=== Begin Enclosure ===
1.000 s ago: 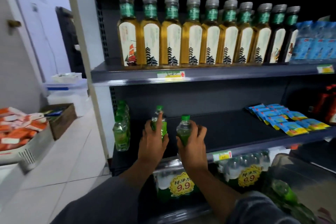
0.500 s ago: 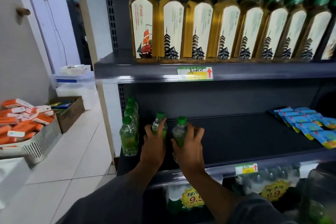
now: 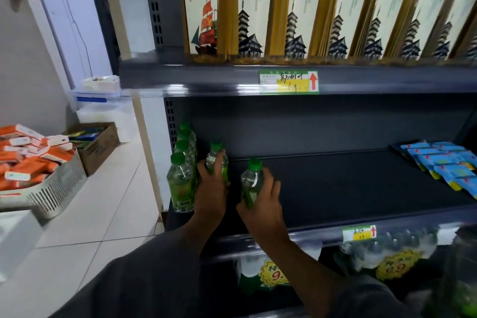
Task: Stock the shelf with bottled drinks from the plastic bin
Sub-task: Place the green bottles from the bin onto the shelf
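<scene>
Head view. At centre, left hand (image 3: 210, 190) wrapped around a clear plastic bottle with green cap (image 3: 216, 162), held just beside a row of like bottles (image 3: 182, 173) running back along the left end of the dark matte shelf (image 3: 335, 188). Just right of it, right hand (image 3: 263, 205) clasped on a second green-capped bottle (image 3: 251, 181), tilted slightly; whether its base touches the shelf, hard to tell behind the fingers. Bottles round, ribbed, glossy, with green labels low on the body. At right edge, flat blue and yellow foil packets (image 3: 444, 162) fanned on the same shelf. Across the top, tall amber bottles with cream labels (image 3: 296, 8) in a row on the upper shelf, a green and yellow price tag (image 3: 289, 81) on its rail. At lower right, shrink-wrapped bottle packs (image 3: 387, 255) beneath. At left, slotted grey basket (image 3: 59, 188) of orange boxes, cardboard box (image 3: 99, 147) on pale tiled floor (image 3: 103, 214).
</scene>
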The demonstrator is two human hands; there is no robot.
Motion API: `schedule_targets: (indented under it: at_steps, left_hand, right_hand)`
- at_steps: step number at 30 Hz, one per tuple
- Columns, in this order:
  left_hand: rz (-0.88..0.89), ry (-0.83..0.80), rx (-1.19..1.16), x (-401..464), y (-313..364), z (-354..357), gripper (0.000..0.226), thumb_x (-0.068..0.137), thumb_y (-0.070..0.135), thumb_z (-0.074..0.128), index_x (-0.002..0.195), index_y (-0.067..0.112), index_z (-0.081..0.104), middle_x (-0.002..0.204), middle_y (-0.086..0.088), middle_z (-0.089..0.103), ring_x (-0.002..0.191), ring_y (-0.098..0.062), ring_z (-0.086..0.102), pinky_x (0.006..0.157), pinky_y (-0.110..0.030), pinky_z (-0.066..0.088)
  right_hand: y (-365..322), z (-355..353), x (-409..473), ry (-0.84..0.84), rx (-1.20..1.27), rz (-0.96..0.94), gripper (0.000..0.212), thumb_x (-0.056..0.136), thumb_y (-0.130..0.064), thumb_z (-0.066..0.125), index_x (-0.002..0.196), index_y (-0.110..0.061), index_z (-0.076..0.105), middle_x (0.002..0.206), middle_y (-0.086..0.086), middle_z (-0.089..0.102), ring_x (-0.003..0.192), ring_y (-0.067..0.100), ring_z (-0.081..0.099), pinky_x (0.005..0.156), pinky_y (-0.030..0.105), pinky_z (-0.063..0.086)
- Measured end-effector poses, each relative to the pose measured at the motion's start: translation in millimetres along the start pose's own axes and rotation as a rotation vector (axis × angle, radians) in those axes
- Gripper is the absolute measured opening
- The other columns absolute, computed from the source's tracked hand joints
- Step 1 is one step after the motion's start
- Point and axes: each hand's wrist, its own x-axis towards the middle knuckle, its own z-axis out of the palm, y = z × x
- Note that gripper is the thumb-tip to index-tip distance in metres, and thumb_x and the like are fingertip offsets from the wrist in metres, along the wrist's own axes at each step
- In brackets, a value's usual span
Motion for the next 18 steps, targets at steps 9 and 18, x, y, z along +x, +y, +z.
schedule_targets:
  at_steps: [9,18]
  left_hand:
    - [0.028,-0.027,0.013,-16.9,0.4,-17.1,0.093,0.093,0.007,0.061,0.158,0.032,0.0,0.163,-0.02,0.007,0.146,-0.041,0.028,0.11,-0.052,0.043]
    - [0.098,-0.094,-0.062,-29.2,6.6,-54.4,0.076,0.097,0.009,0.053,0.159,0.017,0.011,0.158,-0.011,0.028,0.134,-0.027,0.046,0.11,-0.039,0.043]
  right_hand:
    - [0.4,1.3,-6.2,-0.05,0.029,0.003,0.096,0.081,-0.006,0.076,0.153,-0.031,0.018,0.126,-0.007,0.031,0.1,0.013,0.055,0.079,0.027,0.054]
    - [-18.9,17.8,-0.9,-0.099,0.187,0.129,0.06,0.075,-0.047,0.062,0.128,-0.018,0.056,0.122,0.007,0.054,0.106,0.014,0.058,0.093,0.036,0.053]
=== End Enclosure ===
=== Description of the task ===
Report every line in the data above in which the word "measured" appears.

=== Response ===
- Measured end-effector poses, each relative to the pose measured at the motion's start: translation in millimetres along the start pose's own axes and rotation as a rotation vector (axis × angle, radians) in those axes
- Gripper is the absolute measured opening

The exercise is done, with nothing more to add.